Luciano Costa e Silva, integrante do conselho da EMEF Brigadeiro Faria Lima, na Aclimação, conta que a unidade, que atende 40 alunos com deficiência, reduzirá de 10 para 2 o número de professores de apoio. “Vai ser um caos”, prevê ele, temendo a possibilidade de a escola negar atendimento aos estudantes, por falta de estrutura.
Um supervisor da rede municipal, que falou sob condição de anonimato, critica a contradição entre a nova medida e a promessa do prefeito Ricardo Nunes (MDB) de expandir o ensino integral, caso seja reeleito. “A secretaria está nivelando por baixo. Para as escolas acontecerem, precisam de gente, e essa mudança faz justamente o contrário.” Ele estima que até 60 escolas serão prejudicadas com a nova resolução. “Professores alinhados ao projeto político pedagógico dessas unidades terão de ser realocados, perdendo vínculos com a comunidade escolar.”
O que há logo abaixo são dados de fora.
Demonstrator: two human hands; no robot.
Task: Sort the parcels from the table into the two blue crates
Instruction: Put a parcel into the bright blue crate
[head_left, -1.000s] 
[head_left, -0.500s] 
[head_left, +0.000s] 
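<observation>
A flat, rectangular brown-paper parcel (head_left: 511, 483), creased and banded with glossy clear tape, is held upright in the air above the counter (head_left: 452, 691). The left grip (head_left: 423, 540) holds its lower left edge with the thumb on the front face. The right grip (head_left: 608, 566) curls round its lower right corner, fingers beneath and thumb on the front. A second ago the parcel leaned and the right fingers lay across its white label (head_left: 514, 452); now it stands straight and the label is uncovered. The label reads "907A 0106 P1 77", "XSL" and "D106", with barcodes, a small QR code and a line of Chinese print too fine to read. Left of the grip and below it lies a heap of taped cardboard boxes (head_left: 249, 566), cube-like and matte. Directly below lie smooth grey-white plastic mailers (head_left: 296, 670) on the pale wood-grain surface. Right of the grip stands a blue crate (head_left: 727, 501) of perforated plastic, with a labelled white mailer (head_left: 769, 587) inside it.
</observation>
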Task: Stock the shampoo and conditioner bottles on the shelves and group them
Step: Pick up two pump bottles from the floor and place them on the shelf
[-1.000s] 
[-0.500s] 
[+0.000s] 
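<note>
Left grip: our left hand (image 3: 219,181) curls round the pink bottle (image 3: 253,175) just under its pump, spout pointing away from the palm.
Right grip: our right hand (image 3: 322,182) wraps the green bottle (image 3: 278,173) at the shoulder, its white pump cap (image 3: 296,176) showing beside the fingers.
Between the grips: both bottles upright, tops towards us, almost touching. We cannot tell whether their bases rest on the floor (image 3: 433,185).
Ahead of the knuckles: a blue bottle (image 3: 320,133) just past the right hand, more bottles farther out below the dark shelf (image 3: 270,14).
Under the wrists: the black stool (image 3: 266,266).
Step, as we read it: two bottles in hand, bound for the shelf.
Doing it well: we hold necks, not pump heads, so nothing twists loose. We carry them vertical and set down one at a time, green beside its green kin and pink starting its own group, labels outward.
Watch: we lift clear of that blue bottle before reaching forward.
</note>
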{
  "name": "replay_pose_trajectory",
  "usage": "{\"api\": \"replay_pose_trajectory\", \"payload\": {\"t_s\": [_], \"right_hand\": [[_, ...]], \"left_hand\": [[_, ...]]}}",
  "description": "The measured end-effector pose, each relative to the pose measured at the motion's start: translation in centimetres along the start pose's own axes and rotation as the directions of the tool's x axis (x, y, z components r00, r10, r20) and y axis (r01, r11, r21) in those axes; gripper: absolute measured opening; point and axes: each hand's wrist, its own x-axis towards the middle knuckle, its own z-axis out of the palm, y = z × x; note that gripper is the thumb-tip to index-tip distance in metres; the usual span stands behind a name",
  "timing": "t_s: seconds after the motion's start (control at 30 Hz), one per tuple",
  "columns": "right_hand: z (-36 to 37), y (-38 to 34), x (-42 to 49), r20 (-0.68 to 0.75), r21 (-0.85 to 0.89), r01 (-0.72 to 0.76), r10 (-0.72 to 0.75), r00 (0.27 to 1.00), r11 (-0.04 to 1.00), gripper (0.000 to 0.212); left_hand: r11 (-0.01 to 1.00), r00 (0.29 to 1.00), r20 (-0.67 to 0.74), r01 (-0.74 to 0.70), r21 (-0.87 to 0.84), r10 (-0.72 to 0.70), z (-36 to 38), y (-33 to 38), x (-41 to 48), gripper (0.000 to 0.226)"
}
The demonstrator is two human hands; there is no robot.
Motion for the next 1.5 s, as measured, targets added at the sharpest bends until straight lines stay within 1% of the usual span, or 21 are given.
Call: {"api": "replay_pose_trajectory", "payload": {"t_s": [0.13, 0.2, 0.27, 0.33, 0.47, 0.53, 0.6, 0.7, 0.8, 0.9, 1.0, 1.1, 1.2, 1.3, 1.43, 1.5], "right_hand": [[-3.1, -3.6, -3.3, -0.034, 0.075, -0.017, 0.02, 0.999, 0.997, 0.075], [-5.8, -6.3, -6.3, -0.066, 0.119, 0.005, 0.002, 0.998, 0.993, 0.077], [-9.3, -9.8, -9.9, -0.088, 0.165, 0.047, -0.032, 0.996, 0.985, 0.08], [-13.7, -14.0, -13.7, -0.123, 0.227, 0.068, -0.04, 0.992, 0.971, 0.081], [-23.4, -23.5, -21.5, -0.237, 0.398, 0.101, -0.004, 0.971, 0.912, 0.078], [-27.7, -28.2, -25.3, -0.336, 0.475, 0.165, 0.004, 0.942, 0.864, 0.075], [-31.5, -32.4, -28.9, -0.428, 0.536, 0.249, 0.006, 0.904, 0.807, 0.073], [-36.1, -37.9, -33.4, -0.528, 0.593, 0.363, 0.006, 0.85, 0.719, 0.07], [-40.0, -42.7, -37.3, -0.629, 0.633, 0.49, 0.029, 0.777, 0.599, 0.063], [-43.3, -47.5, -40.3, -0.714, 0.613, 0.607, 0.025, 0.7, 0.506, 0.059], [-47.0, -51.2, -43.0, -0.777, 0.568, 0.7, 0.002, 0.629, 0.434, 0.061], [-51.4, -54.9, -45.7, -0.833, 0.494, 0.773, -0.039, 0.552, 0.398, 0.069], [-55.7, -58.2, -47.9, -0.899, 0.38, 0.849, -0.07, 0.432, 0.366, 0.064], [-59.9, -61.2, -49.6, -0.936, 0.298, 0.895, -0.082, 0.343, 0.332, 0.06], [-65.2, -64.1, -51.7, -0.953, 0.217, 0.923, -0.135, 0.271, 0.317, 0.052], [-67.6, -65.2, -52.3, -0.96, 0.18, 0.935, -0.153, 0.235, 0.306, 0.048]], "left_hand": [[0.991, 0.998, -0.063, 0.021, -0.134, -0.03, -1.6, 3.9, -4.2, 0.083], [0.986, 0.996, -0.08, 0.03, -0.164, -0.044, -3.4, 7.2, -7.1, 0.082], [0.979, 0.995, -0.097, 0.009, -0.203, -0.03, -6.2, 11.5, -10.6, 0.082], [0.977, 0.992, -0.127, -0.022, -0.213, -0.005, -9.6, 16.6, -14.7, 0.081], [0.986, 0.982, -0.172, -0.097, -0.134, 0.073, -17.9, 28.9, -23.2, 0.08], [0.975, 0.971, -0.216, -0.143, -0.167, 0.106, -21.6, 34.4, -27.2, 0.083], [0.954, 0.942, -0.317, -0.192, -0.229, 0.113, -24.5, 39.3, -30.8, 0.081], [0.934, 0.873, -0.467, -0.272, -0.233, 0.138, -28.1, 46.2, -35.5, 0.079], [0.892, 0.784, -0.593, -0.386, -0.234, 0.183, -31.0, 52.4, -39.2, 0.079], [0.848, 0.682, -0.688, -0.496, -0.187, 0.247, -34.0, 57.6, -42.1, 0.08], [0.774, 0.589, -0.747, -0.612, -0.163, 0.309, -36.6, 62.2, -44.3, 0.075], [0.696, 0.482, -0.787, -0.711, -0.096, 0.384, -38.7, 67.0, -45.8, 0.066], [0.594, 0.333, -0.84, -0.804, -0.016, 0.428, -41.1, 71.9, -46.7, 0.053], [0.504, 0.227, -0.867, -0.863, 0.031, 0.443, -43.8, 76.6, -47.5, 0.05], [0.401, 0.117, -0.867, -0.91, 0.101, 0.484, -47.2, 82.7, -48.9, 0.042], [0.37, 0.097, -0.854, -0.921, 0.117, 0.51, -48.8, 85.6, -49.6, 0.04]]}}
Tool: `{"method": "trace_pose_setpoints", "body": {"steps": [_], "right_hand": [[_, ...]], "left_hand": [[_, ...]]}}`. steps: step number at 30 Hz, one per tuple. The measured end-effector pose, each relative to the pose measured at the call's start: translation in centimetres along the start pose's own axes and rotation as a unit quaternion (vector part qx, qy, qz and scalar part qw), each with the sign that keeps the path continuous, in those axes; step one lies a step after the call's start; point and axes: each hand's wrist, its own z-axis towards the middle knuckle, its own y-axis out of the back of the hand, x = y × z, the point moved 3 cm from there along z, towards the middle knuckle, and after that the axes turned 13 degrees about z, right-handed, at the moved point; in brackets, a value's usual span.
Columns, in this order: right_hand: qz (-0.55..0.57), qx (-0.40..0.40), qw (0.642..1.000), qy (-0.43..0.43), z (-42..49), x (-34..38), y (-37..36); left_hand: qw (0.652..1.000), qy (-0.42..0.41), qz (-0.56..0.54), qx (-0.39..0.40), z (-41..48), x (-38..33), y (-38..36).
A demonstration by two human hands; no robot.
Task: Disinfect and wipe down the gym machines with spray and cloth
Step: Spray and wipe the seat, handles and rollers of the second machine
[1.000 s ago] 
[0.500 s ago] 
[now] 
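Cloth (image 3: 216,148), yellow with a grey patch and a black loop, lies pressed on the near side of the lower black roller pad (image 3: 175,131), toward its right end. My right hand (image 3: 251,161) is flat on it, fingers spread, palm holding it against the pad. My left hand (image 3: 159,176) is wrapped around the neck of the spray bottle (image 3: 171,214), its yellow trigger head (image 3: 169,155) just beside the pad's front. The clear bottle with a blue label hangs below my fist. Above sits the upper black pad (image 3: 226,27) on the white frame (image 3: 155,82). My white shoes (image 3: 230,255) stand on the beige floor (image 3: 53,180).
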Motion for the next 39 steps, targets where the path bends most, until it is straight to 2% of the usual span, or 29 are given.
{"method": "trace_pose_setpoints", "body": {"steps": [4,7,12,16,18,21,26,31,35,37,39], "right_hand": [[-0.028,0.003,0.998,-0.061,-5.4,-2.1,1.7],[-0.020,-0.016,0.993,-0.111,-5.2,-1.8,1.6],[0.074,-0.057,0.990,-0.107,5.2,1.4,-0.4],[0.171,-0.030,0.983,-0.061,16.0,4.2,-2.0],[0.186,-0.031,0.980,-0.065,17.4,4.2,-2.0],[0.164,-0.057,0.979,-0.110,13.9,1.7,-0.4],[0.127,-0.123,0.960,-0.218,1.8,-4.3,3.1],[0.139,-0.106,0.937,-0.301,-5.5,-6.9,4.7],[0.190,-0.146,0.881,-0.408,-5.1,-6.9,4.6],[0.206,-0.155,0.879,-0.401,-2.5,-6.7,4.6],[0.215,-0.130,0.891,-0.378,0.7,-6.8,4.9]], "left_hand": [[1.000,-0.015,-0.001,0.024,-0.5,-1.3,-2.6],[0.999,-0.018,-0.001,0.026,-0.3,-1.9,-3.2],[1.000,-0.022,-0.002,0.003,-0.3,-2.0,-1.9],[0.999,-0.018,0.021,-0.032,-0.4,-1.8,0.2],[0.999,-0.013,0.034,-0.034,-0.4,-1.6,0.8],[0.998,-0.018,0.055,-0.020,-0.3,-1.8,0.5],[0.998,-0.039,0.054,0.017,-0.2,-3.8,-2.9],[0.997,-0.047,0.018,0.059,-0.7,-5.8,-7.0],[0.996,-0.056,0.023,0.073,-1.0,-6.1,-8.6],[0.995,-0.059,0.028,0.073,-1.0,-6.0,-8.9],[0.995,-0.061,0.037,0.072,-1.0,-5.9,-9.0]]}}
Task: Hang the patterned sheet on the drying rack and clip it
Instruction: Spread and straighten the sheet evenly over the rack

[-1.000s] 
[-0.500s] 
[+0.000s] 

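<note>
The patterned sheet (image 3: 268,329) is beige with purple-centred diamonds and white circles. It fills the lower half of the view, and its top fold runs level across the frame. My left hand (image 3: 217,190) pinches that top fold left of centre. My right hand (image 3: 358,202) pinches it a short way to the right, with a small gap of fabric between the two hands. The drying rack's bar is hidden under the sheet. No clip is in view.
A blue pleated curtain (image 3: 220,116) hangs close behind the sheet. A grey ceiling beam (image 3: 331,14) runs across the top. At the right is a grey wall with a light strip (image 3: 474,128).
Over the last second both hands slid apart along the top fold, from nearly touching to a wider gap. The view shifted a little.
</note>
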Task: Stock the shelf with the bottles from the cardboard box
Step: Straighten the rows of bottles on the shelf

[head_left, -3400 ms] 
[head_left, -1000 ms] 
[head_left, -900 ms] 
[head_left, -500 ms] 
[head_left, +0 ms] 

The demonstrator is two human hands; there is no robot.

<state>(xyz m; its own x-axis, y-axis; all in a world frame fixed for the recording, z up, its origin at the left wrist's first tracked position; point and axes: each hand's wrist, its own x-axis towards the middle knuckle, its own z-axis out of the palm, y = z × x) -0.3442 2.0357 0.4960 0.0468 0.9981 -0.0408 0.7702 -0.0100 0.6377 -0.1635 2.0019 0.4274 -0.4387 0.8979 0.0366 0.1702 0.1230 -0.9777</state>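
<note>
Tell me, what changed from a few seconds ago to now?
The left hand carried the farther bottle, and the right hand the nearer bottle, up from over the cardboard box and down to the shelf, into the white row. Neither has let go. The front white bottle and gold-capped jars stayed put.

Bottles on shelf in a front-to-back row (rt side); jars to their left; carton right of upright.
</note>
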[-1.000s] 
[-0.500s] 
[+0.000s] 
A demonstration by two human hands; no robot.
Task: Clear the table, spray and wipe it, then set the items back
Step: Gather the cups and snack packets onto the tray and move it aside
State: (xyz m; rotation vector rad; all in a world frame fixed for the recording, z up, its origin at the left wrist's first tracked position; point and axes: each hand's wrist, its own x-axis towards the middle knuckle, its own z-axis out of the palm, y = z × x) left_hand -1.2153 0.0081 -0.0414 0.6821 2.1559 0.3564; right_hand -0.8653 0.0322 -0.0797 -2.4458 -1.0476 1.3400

O Sindicato dos Profissionais em Educação no Ensino Municipal de São Paulo (Simpeem) também acompanha de perto as mudanças no São Paulo Integral. A diretora Michele Rosa afirma que o sindicato pediu à Secretaria de Educação que compartilhasse as minutas das resoluções antes da publicação, o que não foi atendido.
Ela defende a ampliação dos módulos docentes e alerta ainda para o risco de adoecimento dos profissionais. “Hoje, mais de 11 mil profissionais da educação estão afastados de suas funções de origem por não conseguirem cumpri-las, fora os licenciados e os que trabalham adoecidos, que não temos como quantificar. O atual prefeito diz que vai ampliar o programa de ensino integral, mas fica a pergunta: como vai fazer isso, em que condições, a que custo?”, questiona.
O que diz a Prefeitura?
Em nota, a Secretaria Municipal de Educação (SME) afirma que a Instrução Normativa busca ‘uma readequação necessária’ para garantir professores especialistas em todas as unidades, inclusive para cobrir ausências. A SME negou que a reorganização comprometerá a qualidade e frequência das aulas ou as atividades do programa São Paulo Integral, presente em 444 escolas. Questionada sobre as metas de ampliação do programa, a pasta afirmou que o processo será gradativo.
No caso da EMEF Brigadeiro Faria Lima, a SME declarou que o atendimento aos alunos da Educação Especial não depende dos professores de módulo, ressaltando que a rede possui mais de 8 mil funcionários especializados no atendimento a esses estudantes, entre professores de apoio, especializados e equipes multidisciplinares dos Centros de Formação e Acompanhamento à Inclusão (CEFAI).